@zdenko Please check this image (from the first post) with 3.0x and current
4.0x code to see if there is a regression in terms of recognition of 2
columns.

On Fri, Apr 26, 2019 at 10:25 PM Giriraj Bhojak <girira...@gmail.com> wrote:

> Thank you, I will try it out next.
> I wanted to use version 4 of tesseract since it uses LSTM based OCR
> engine. Higher accuracy is one of the essential requirements for my usecase.
> Would you know if v4 supports extracting text from a  two column text
> structure image file at all?
> Thank you for your quick response Shree!
>
> Regards,
> Giriraj.
>
> On Friday, April 26, 2019 at 12:35:05 PM UTC-4, shree wrote:
>>
>> April 2017 - It is probably the 3.0x version. Try the 3.05 branch.
>>
>> https://github.com/tesseract-ocr/tesseract/releases/tag/3.05.01
>> 3.05.01 Release
>> <https://github.com/tesseract-ocr/tesseract/releases/tag/3.05.01>
>> [image: @zdenop] <https://github.com/zdenop> zdenop
>> <https://github.com/zdenop> released this on Jun 1, 2017 · 26 commits
>> <https://github.com/tesseract-ocr/tesseract/compare/3.05.01...3.05> to
>> 3.05 since this release
>>
>> On Fri, Apr 26, 2019 at 9:24 PM Giriraj Bhojak <giri...@gmail.com> wrote:
>>
>>> Hi Shree,
>>>
>>> Thank you for quick response.
>>> I used the trained data by downloading the datasets at
>>> https://github.com/tesseract-ocr/tessdata,
>>> https://github.com/tesseract-ocr/tessdata_best and
>>> https://github.com/tesseract-ocr/tessdata_fast.
>>>
>>> I ran following commands for each of these datasets and changed psm from
>>> 1 to 13 , but more or less the output is like the one I posted.

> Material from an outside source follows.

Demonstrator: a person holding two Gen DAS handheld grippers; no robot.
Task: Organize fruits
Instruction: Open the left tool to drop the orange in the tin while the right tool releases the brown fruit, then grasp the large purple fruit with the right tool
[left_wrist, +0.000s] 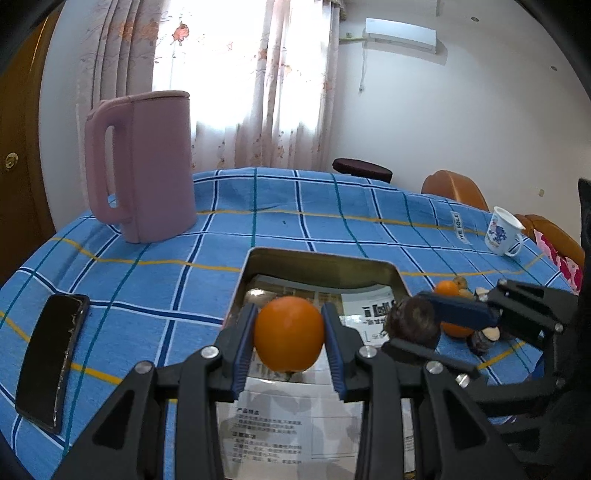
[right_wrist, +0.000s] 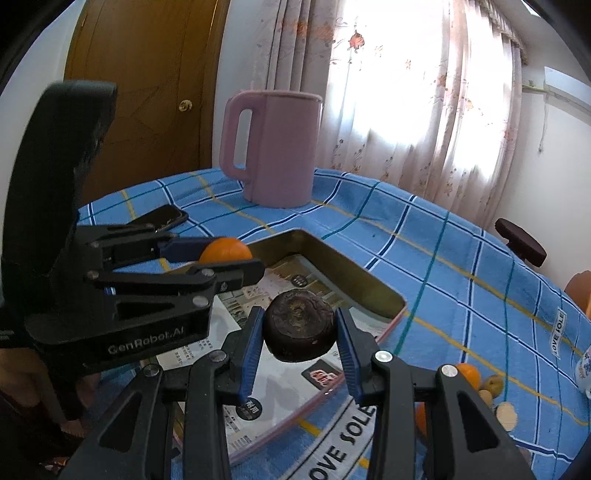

Couldn't
>>> get the output as you have posted that has data in the right order of the
>>> context.
>>>
>>> tesseract --tessdata-dir tessdata_best-master "sample.tif" sample --psm 1
>>> tesseract --tessdata-dir tessdata_fast-master "sample.tif" sample --psm 1
>>> tesseract --tessdata-dir tessdata-master "sample.tif" sample --psm 1
>>>
>>> Not sure what I am doing wrong here, appreciate your help with this.
>>>
>>> Regards,
>>> Giriraj
>>>
>>> On Friday, April 26, 2019 at 3:04:34 AM UTC-4, shree wrote:
>>>>
>>>> Which eng.traineddata did you use?
>>>>
>>>> There are three options
>>>> From tessdata, tessdata_best and tessdata_fast.
>>>>
>>>> On Fri, 26 Apr 2019, 09:19 Giriraj Bhojak, <giri...@gmail.com> wrote:
>>>>
>>>>> Hello Shree,
>>>>>
>>>>> I realize this post is more than two years old now, but would
>>>>> appreciate any help.
>>>>> I tried your suggestion on the same attached sample using tesseract v4
>>>>> and I am unable to get the result as you have posted.

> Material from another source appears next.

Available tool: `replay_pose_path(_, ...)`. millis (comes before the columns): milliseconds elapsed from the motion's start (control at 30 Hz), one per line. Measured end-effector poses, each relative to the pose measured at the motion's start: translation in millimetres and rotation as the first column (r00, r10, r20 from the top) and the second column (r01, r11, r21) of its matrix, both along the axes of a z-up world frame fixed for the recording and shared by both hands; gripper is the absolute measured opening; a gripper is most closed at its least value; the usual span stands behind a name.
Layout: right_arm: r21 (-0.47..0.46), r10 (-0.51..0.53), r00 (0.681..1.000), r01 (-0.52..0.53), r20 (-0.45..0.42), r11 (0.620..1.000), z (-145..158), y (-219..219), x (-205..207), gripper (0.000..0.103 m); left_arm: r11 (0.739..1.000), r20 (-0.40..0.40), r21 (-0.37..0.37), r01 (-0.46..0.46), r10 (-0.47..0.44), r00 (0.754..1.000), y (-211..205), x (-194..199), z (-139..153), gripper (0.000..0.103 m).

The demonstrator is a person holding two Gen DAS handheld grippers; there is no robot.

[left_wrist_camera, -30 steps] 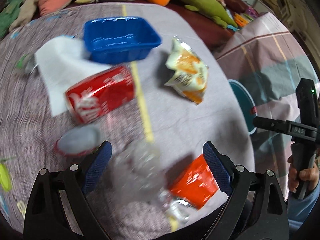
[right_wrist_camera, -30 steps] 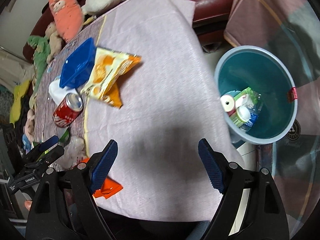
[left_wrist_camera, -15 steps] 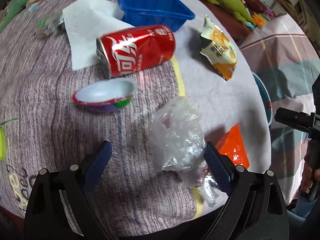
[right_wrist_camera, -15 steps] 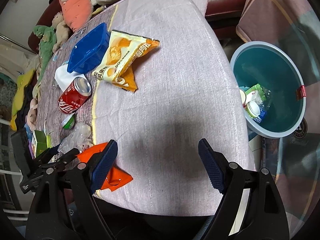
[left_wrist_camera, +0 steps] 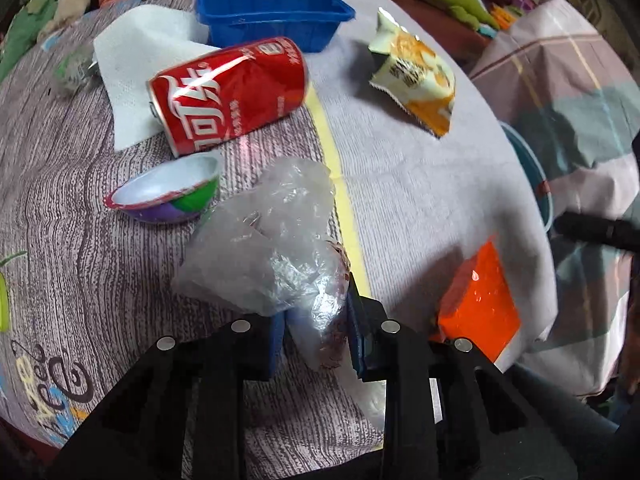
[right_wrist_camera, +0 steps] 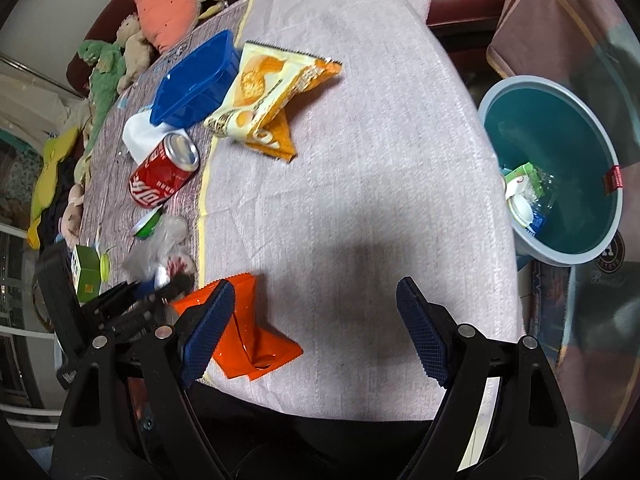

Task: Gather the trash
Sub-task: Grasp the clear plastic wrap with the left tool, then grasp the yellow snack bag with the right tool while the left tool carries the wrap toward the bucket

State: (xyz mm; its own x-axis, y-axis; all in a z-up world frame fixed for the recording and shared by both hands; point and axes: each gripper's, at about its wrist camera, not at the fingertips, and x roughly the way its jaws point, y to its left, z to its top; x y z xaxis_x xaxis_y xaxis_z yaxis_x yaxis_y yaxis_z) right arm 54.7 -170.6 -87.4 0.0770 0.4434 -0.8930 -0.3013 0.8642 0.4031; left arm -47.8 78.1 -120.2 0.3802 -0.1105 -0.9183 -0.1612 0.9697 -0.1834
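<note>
Plastic bag [left_wrist_camera: 276,248] between closing left gripper [left_wrist_camera: 316,332], near table edge.

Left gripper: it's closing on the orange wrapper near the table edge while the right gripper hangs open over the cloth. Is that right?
Not quite. The left gripper is closing on the crumpled clear plastic bag, as the left wrist view shows; the orange wrapper lies untouched beside it. The rest stands: the right gripper hangs open over the cloth.

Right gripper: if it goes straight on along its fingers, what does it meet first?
Probably the bare tablecloth. The open right gripper has nothing between its fingers; the orange wrapper lies by its left finger, off that line. Depth is hard to judge here.
</note>
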Motion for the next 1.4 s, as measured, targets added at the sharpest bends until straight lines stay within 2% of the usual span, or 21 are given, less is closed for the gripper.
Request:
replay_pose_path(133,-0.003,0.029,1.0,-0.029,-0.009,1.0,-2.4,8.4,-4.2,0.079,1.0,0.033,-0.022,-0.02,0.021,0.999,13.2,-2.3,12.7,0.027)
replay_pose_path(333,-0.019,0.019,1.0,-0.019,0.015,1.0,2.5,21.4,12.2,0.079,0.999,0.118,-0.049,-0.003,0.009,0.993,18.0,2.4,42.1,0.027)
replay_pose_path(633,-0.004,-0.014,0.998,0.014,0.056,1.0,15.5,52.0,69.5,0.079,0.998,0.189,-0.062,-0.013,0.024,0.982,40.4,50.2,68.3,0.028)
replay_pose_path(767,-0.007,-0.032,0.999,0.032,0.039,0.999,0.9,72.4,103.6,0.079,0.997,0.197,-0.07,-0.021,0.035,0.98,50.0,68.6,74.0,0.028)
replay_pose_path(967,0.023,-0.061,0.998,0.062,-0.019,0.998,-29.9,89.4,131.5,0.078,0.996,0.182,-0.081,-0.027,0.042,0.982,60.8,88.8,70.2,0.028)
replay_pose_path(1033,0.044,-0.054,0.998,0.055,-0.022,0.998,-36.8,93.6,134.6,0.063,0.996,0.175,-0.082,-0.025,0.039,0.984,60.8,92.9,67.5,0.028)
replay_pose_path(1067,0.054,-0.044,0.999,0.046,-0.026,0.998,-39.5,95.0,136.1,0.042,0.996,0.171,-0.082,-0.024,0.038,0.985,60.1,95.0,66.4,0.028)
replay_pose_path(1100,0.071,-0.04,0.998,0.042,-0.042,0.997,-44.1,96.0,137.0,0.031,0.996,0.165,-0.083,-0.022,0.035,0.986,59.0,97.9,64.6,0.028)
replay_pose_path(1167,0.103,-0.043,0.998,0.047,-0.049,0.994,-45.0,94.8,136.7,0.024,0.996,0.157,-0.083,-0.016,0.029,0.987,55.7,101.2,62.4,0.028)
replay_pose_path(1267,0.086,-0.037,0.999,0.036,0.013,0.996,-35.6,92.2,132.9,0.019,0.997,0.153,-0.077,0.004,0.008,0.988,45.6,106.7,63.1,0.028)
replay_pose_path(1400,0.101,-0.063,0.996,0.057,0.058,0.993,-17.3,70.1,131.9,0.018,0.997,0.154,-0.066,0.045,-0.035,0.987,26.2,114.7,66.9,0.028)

>>>>> I have tried all page segmentation modes, but none of them produced
>>>>> the result you have posted.
>>>>> Could you please let me know what I might be doing wrong?
>>>>>
>>>>> Here is the version detail for the tessreact on my machine:
>>>>>
>>>>> tesseract 4.0.0
>>>>>  leptonica-1.77.0
>>>>>   libgif 5.1.4 : libjpeg 9c : libpng 1.6.36 : libtiff 4.0.10 : zlib
>>>>> 1.2.11 : libwebp 1.0.1 : libopenjp2 2.3.0
>>>>>  Found AVX2
>>>>>  Found AVX
>>>>>  Found SSE
>>>>>
>>>>> Here is the output I get for most of the psm modes:
>>>>>
>>>>>
>>>>> 8633 0410 NO RP 1107122016 NNNNNYNN 07 000001 0001 Page 20f3
>>>>>
>>>>> Did you know? Did you know?
>>>>>
>>>>> Your Comcast Business Internet Never miss a payment with text alerts.

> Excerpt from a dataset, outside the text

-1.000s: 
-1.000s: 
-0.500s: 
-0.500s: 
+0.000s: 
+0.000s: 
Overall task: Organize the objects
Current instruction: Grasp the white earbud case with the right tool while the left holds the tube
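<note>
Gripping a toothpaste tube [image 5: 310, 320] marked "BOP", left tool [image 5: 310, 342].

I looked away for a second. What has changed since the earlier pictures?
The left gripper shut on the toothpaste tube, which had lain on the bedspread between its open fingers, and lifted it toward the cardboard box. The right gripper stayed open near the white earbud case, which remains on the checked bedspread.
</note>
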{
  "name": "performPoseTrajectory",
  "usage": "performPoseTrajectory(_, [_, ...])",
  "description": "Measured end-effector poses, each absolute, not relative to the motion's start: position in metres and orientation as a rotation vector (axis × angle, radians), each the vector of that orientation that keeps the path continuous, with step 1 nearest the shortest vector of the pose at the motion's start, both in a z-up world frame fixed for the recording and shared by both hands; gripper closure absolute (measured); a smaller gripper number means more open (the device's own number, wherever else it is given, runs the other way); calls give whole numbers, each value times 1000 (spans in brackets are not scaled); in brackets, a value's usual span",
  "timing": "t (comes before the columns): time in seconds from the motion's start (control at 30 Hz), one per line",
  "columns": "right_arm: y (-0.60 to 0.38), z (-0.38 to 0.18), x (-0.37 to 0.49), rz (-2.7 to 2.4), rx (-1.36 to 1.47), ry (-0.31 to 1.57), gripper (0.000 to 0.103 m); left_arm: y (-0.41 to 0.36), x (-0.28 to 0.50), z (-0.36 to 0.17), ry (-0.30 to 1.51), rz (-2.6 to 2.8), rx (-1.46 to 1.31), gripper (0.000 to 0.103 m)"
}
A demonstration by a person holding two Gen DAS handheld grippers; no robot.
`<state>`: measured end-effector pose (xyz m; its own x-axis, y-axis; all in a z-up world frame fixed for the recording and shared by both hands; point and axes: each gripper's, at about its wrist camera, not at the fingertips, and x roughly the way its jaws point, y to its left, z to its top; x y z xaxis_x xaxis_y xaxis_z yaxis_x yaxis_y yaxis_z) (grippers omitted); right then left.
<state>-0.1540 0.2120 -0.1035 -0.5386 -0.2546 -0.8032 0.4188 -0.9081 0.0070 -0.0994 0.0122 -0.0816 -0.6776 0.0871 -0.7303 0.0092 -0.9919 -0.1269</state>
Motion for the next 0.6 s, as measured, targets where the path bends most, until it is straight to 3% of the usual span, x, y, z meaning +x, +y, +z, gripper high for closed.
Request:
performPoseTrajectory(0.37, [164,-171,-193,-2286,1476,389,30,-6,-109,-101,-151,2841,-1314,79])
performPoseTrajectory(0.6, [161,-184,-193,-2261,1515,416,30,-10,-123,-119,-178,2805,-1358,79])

>>>>> service gives you access to millions Receive text message reminders
>>>>> when your
>>>>> of WiFi hotspots with the fastest WiFi bill is ready to pay or past
>>>>> due. Sign up at
>>>>> and even more coverage. Find out business.comcast.com/myaccount.
>>>>>
>>>>> more at business.comcast.conm/wifi.
>>>>>
>>>>> Your bill is ready
>>>>>
>>>>>
>>>>>
>>>>> Need help? We’re here for you.
>>>>>
>>>>>
>>>>>
>>>>> > Visit business.comcast.com/help Please notify us immediately with
>>>>> any
>>>>> Call 1-800-391-3000 questions regarding charges billed to your
>>>>> aa account. Comcast will issue a credit or
>>>>> Billing support refund for any verified billing error which is
>>>>> Open 6 am-9 pm MTN, Mon through Fri brought to our attention within
>>>>> sixty (60) days
>>>>> and 7 am-8 pm Sat of the bill.
>>>>>
>>>>> Technical support
>>>>> Open 24 hours, 7 days a week
>>>>>
>>>>> TT
>>>>>
>>>>> Automatic payment If you’re moving, give us as much
>>>>> Sign up at business.comcast.com/myaccount advanced notice as possible
>>>>> so we
>>>>>
>>>>> Se Online can help make a smooth transition.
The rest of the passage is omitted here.